(Records from a data source)
▬▬▬▬▬▬
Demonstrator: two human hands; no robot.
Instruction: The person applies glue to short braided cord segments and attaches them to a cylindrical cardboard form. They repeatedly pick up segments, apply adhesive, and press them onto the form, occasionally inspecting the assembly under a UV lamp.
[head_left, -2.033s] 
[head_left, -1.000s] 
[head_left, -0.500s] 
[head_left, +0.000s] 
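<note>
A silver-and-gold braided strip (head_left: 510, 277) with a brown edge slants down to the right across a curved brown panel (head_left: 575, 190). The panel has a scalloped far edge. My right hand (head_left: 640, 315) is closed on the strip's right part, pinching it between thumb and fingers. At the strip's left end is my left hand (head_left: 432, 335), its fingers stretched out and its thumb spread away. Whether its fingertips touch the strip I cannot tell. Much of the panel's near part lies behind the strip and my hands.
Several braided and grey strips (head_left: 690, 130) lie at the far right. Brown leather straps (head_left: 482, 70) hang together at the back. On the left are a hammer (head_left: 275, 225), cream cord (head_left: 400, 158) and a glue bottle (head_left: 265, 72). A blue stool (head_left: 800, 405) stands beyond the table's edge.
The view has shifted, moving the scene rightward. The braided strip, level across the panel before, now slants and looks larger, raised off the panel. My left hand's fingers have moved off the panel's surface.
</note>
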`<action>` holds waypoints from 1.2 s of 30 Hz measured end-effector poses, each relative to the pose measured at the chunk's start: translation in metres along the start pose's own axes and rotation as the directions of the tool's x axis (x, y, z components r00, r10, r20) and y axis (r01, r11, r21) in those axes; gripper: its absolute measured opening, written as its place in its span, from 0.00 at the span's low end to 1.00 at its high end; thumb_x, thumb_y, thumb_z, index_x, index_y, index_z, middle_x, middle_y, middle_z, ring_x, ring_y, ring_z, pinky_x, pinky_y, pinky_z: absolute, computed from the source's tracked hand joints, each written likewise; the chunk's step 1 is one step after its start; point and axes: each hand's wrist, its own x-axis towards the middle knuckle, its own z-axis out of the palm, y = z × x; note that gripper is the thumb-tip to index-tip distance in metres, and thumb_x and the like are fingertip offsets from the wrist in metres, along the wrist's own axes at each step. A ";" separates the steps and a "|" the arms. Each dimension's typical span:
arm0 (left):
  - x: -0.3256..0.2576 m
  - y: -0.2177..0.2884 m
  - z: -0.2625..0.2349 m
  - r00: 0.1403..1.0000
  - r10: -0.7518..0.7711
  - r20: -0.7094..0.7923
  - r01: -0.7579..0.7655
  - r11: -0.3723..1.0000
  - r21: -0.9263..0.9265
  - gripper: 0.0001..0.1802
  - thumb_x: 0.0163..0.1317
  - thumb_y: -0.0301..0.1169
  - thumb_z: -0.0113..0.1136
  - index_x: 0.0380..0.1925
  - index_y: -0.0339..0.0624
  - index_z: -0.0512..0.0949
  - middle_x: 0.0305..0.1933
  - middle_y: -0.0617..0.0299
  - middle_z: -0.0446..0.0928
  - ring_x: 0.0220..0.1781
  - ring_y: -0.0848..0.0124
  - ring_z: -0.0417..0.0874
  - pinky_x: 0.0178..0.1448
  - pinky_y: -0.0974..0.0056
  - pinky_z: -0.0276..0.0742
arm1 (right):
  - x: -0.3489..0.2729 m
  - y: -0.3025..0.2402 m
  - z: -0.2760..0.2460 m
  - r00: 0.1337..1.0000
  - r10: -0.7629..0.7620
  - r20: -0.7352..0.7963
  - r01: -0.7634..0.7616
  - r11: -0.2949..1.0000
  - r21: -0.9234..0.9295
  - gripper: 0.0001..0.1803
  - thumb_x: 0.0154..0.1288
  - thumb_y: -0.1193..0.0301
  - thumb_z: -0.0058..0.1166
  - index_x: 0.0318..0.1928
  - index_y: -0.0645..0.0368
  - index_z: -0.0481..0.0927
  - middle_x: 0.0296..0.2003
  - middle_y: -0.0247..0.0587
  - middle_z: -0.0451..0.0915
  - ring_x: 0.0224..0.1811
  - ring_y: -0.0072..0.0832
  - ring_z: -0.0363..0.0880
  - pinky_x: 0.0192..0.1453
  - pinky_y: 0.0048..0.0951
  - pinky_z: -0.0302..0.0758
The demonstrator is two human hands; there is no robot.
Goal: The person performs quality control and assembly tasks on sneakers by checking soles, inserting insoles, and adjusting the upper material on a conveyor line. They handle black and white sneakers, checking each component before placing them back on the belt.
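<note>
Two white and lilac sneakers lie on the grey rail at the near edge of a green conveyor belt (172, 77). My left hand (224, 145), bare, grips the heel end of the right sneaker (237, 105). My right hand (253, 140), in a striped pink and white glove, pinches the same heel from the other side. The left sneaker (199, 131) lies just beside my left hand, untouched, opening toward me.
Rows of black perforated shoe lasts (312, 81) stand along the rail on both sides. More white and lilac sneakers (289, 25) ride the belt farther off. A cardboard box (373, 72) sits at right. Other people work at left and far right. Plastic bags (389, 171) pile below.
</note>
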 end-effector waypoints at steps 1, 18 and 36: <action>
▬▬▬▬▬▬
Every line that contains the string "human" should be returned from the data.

=== RESPONSE FOR THIS EXERCISE ===
Demonstrator: two human hands; no robot.
The demonstrator is two human hands; there is no robot.

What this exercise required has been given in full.